## Instructions for the task
Where a line in the data below includes the word "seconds", count it. State the total and nothing more.
- - - - -
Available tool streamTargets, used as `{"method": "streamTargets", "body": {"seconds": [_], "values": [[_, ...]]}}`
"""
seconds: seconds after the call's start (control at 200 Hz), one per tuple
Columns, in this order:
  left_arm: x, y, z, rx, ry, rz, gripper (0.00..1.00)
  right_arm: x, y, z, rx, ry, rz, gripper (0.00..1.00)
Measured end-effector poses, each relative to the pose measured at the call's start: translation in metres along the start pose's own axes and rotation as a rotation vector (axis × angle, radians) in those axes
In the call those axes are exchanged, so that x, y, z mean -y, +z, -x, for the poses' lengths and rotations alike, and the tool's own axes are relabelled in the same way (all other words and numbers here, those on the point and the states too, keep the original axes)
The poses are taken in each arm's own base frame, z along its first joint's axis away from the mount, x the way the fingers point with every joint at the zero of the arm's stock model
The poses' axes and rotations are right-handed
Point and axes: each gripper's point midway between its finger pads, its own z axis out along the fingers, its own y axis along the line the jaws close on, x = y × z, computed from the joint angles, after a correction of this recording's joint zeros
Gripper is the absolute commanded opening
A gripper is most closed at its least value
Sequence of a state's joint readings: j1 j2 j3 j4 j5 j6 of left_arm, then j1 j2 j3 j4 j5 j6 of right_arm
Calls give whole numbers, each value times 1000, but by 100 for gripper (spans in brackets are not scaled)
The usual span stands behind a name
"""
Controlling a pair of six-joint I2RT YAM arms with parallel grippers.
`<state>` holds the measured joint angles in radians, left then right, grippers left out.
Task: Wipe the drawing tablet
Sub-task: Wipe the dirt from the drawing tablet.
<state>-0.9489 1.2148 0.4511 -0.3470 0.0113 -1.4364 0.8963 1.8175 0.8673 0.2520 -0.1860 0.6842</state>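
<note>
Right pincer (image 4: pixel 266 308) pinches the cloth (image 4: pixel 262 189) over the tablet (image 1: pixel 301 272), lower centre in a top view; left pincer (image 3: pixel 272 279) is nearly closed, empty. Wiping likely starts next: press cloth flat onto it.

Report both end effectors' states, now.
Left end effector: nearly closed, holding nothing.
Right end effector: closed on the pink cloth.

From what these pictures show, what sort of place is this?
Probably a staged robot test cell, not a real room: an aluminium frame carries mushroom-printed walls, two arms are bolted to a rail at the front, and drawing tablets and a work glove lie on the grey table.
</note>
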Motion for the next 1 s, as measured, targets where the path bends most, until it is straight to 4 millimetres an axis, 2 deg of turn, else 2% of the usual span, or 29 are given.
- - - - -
## Solution to the exercise
2